Era un edificio de oficinas y yo trabajaba en su limpieza
de los cristales. Deslizaba suavemente el arragán por el cristal. Se quedaba
limpio, brillante, trasparente. Cuando la gente atisbaba mi presencia, los
observados pulían sus movimientos actuando con la máxima normalidad y
profesionalidad.
Aquella tarde, el señor Cortavilla buscaba impaciente y
nervioso en el armario de madera descubierta en su despacho. No era consciente
de mi presencia tras el cristal, pues me daba la espalda y seguía con desesperación
removiendo los cajones del armario. Seguía hurgando nervioso, cuando paró y parecíase que su
cuerpo se relajaba. Alzó la mano y el que comenzó a temblar fui yo. Magnun 96,
calibre 68. Yo sabía de armas y ésta era una picadora brutal. La miró detenidamente
y la dejó cuidadosamente de allí donde la cogió. Inmerso en sus pensamientos salió,
para mi fortuna, sin fijarse en mí.
Fui tras veces a
la hora en el que cortavilla entraba. Dos de ellas buscó y comprobó el estado
del pistolón.
Hacía poco tiempo que se estaba preparando el octavo
aniversario de nuestra empresa, con una gran fiesta para todos los empleados,
desde el directivo hasta el limpiador y abrillantador de los cristales. Éramos
una empresa desinfectante y acabábamos con cualquier invasión, ya fuera de
insectos o pequeños roedores. Su eslogan, y esto me quitaba el sueño tras lo
visto, era “Apunta y Mata”.
El señor Cortavilla, Don Andrés llevaba una temporada
algo distraído y desconectado de la dinámica general. Sin ver el pistolón
pienso que jamás hubiera sido sujeto de mi atención.
¡El mejor trabajo
para espiar y observar a todo el personal, era el mío!
¿Asuntos
de Amor?, no, El celibato de Don Andrés estaba constatado. Agotó todas sus
fuerzas sexuales en concebir a sus dos hijas.

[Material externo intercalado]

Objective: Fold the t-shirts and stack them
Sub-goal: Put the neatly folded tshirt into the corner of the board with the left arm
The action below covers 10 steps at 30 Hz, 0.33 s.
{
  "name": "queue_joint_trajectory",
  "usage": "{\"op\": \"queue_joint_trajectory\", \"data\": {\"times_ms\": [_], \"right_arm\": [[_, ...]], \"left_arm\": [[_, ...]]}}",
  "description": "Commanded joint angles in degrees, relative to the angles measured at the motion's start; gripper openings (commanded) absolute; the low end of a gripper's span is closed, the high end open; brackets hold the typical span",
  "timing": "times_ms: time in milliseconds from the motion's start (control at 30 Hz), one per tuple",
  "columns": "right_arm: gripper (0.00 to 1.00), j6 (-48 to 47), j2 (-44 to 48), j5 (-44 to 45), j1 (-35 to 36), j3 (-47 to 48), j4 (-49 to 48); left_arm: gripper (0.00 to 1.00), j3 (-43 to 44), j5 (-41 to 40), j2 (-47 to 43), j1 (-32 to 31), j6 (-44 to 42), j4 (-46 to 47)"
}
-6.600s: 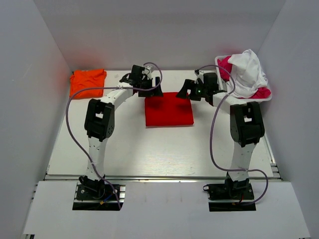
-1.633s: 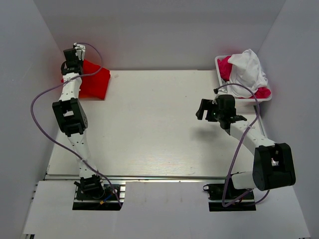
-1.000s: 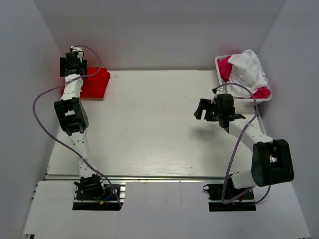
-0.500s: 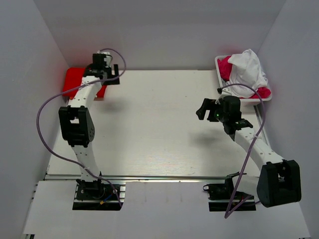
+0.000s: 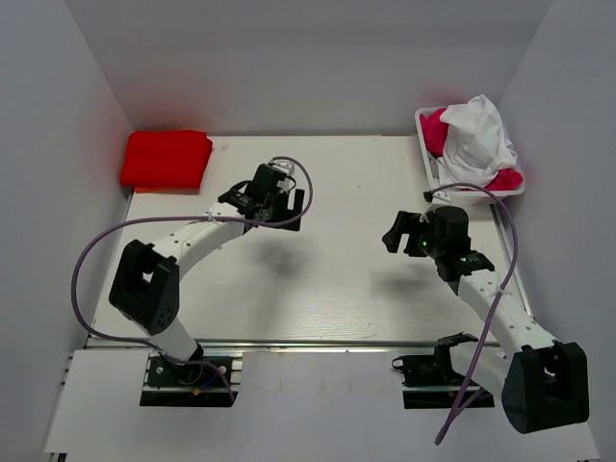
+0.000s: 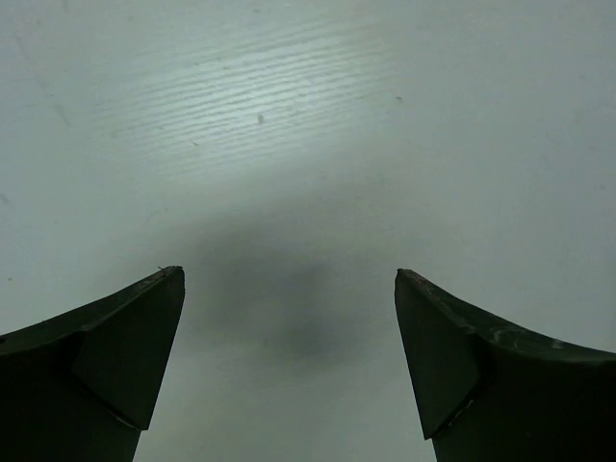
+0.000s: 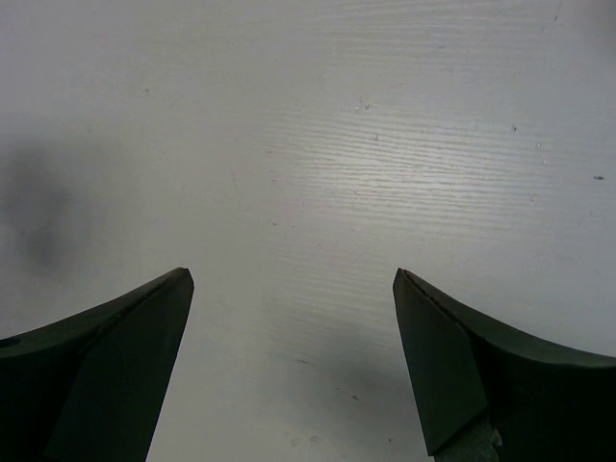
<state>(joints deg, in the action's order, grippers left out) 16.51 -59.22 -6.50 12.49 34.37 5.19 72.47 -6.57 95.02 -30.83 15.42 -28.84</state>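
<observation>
A bright red folded t-shirt [image 5: 166, 159] lies in the back left corner of the white table [image 5: 327, 279]. My left gripper [image 5: 285, 205] hovers over the table's middle left, well away from that shirt, open and empty. In the left wrist view its fingers [image 6: 115, 346] stand wide apart over bare tabletop, the left gripper [image 6: 289, 281] holding nothing. My right gripper [image 5: 395, 234] hangs open over the right half of the table. The right wrist view shows the right gripper [image 7: 293, 279] empty, with only white board below.
A white basket [image 5: 426, 152] at the back right holds a white garment [image 5: 478, 133] and pink cloth [image 5: 437, 127]. White walls close the table in at the back and both sides. Purple cables loop off both arms.
The red shirt went from the table's middle to the back left corner, where an orange one lay. My left arm has since swung from there toward the middle; the right arm drew back a little.
</observation>
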Motion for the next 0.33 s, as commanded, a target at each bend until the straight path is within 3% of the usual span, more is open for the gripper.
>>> {"op": "queue_joint_trajectory", "data": {"times_ms": [0, 300], "right_arm": [[0.9, 1.5, 2.52, 0.79, -0.1, -0.88, 0.52], [0.9, 1.85, 5.43, 1.49, -0.1, -2.99, -1.32]], "left_arm": [[1.0, -1.88, -2.21, -7.73, -1.86, 2.69, 3.18], [1.0, -1.62, -7.41, -10.56, -4.59, 2.69, 0.1]]}}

¿Asunto de seguridad?, no, nuestras oficinas de trabajo
tenía vigilantes las 24 horas del día y todo, todo el edificio, hasta los
servicios, videovigilados.
¿Envidia?, es posible, llevaba tiempo esperando un
ascenso que no le llegaba.
Decidí vigilarle, era mi asunto, sino, ¿a quién y qué le
digo?
Hoy era el día de la fiesta conmemorativa. Habíase invitado
a mucha gente, directivos y empleados, teníamos una copa. En aquel momento estaba
algo nervioso pues le vi por la mañana hurgar en el famoso ya cajón.
Allí estaba en la fiesta a diez metros de mí. Tenía la
nefasta intuición que algo iba a pasar y fue entonces cuando le vi introducir
la mano en el lateral de la chaqueta. ¡Dios! –me dije, ahí está la pistola.
Yo, tenía al
alcance de mi mano en la pared trasera un gran mocho. Jugué de joven al balónmano
y tenía un gran tiro. Cogí el mocho y alargando el brazo plenamente, realizando
un movimiento de látigo podía lanzar el mocho.
Cuando me pareció ver sacar la pistola comencé el
movimiento. Apuntando estaba con la pistola y una gran sonrisa en su boca
cuando el mocho salió de mis manos. Con las hebras volando al ritmo del viento,
avanzaba el mocho hacia la cara del asesino.
Entonces, apretó el gatillo y sucedió.
Ocho llamas, una por año de funcionamiento y celebración,
se encendieron en la parte superior de la supuesta Magnun 96. Ocho fuegos de
mechero, ocho llamas de cerilla y el todo el mundo sonreía, menos yo, cuando el
mocho avanzaba inexorablemente hacia su rostro. Magnun 98, de metal, ¡Qué
copia!, diablos.
Impresionante ruido del impacto, tremenda la situación y
espectacular el silencio de la sala al completo.
Me costó muchas horas explicar el asunto, muchos días
para que el señor Cortavilla me hablara y muchos meses para recordar entre
sonrisas, la escena.
¡Cómo te sorprende la vida!
¡Cómo te engañan las apariencias!
¡Qué falsos son los sentidos!
¡Qué erróneos los razonamientos!
Yo tiemblo cuando me lo imagino y los demás cuando me ven
al lado, de los mochos. ¡cuán largo se me hizo el camino del mocho hacia la
cara y sonrisa de Don Andrés!, ¡A la tumba me iré viendo la sonrisa en su cara
delante de la imparable ya, trayectoria del mocho!